Data Management (academic year 2021/2022)



For whom is this course. This 6 credits course is for the students of the Master of Science in Engineering of Computer Science (School of Engineering) of the Sapienza Università di Roma. This course is also for students of the Corso di Laurea Magistrale in Ingegneria Gestionale of the same School. The language for both the course and the exam is English. The lectures are held in the second semester (February 2022 - May 2022).
Prerequisites. A good knowledge of the fundamentals of Programming Structures (algorithms and data structures), Programming Languages, Databases (SQL, relational data model, Entity-Relationship data model, conceptual and logical database design), Theoretical Computer Science (computational complexity, computability) is required.
Course goals. The course presents the basic concepts of data management systems. Several major issues related to the theory and the design of data management systems are covered, including NoSQL databases, transaction management, concurrency control, recovery, file and index organizations, query processing.


  • News

    • June 22, 2022. For each of the exam session, the students enrolled in the Master of Engineering in Computer Science before A.Y. 2021/22 can ask to do the exam with the topics and the rules (e.g., without project) of A.Y. 2020/21. In order to that, they MUST send an email to Prof. Lenzerini WITHIN the deadline for booking at the exam. If they do not do that within the stated deadline, they will have to do the exam with the topics and the rules of A.Y. 2021/22 and there will be no exception to this rule.
    • April 21, 2022. The exams for the summer are scheduled as follows: June 8, 2002 (9:00am, classroom 41 in San Pietro in Vincoli), July 13, 2002 (9:00am, classroom 41 in San Pietro in Vincoli), September 9, 2002 (9:00am, classroom 41 in San Pietro in Vincoli). The students should book for the exam using INFOSTUD. Only the students that book for the exam within the deadline will be admitted to the exam, and there will be no exception to this rule.

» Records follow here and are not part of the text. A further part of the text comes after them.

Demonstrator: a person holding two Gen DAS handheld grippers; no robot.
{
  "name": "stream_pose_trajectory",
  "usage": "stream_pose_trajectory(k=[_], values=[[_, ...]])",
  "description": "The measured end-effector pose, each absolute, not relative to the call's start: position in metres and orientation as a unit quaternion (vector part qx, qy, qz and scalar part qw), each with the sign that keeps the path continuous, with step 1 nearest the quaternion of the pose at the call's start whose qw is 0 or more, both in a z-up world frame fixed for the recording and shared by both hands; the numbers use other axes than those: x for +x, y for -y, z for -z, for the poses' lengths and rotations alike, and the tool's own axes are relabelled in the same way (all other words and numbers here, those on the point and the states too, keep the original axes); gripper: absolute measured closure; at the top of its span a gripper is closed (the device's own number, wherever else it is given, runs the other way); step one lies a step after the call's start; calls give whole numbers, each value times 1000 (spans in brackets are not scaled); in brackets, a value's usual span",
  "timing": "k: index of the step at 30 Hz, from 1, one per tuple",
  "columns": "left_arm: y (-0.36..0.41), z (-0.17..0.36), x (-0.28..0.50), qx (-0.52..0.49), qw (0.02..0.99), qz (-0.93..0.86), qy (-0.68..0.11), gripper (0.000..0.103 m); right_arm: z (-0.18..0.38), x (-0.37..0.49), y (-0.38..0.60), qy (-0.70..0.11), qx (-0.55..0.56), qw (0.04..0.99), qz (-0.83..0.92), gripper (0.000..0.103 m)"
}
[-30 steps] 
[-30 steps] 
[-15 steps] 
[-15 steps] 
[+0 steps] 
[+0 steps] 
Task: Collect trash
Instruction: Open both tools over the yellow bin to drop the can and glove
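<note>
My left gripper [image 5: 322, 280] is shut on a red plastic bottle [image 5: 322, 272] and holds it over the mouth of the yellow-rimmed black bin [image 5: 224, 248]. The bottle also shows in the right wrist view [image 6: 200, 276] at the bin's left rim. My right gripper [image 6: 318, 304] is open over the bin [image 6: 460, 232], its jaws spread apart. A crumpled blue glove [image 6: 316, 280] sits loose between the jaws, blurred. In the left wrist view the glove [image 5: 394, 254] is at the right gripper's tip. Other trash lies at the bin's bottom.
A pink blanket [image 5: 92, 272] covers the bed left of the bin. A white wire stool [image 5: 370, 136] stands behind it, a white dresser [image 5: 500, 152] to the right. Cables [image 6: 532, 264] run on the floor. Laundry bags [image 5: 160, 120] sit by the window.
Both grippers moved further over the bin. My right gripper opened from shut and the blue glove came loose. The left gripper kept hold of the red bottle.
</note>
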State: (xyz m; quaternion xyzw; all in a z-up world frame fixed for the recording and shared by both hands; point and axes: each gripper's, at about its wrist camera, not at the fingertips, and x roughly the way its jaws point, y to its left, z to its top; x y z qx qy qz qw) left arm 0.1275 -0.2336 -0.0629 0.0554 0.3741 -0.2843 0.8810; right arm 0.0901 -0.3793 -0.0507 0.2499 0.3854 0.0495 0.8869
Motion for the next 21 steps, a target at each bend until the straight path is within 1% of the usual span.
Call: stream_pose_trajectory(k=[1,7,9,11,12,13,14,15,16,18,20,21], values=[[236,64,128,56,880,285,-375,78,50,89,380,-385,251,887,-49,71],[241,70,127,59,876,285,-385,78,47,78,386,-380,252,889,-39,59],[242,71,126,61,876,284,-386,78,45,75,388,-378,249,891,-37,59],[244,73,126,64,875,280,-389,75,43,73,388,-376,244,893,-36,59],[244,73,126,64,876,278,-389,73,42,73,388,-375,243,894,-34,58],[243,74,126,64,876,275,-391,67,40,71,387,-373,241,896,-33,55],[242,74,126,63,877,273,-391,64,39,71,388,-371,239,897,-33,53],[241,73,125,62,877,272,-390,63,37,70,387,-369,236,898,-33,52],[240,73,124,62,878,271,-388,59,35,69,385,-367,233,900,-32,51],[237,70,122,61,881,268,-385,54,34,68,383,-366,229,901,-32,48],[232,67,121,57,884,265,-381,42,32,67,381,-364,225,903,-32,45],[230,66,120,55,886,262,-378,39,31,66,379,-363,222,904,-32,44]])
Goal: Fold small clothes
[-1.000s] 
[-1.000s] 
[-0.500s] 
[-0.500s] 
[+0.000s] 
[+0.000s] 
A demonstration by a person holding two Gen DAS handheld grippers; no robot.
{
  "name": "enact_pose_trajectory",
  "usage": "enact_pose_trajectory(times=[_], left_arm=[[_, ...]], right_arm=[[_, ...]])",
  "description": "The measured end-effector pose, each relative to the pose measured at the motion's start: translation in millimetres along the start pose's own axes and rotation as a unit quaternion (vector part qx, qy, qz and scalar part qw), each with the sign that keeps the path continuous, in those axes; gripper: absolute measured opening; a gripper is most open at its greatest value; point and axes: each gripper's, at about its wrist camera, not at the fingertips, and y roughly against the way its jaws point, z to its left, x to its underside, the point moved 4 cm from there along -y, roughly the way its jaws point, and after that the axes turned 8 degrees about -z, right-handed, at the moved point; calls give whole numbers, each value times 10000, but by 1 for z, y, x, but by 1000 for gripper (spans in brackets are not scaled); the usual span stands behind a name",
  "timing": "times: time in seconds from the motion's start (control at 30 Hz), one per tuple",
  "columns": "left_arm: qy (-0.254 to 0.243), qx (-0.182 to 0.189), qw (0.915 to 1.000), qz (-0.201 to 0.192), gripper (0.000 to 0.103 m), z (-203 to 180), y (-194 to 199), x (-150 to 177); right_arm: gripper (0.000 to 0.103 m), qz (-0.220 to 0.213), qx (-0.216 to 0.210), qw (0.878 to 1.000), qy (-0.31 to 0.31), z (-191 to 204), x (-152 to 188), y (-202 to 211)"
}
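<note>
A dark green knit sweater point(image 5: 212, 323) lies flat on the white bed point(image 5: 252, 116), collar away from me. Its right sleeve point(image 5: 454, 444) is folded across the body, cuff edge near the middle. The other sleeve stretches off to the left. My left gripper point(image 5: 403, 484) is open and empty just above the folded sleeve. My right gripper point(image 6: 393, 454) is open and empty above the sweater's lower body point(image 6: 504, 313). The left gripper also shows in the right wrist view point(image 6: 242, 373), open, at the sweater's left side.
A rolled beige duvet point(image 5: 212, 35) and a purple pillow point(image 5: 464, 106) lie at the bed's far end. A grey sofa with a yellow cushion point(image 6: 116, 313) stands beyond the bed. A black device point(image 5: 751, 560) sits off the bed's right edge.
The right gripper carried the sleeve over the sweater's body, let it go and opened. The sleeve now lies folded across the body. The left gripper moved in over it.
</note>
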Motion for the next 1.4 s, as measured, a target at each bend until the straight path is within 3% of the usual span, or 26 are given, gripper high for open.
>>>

  • Tutor: Riccardo Valentini (valentini@diag.uniroma1.it)
  • Lecture material
    • M. Lenzerini, Lecture notes (slides to download)
      Students can download the course slides by accessing the MOODLE system at this page.
      The slides will be available during the lecture period. Please, note that all students of Sapienza can access the MOODLE system by using the user name and the password of the university
    • R. Ramakrishnan, J. Gehrke. Database Management Systems. McGraw-Hill, 2004
    • Students willing to read more about concurrency control can freely download an excellent book from the following site: http://research.microsoft.com/en-us/people/philbe/ccontrol.aspx
      If one is looking for a more modern book, which is not free, a good suggestion is:
      Gerhard Weikum, Gottfried Vossen, "Transactional Information Systems: Theory, Algorithms, and the Practice of Concurrency Control and Recovery", The Morgan Kaufmann Series in Data Management Systems.

  • Lectures
    • Wednesday: [5:00pm - 7:00pm], via Eudossiana 18 (RM031), classroom 1,
    • Thursday: [08:00am - 10:00am], via Eudossiana 18 (RM041), classroom 41,
    • Thursday: [10:00am - 12:00pm] via Eudossiana 18 (RM041), classroom 41.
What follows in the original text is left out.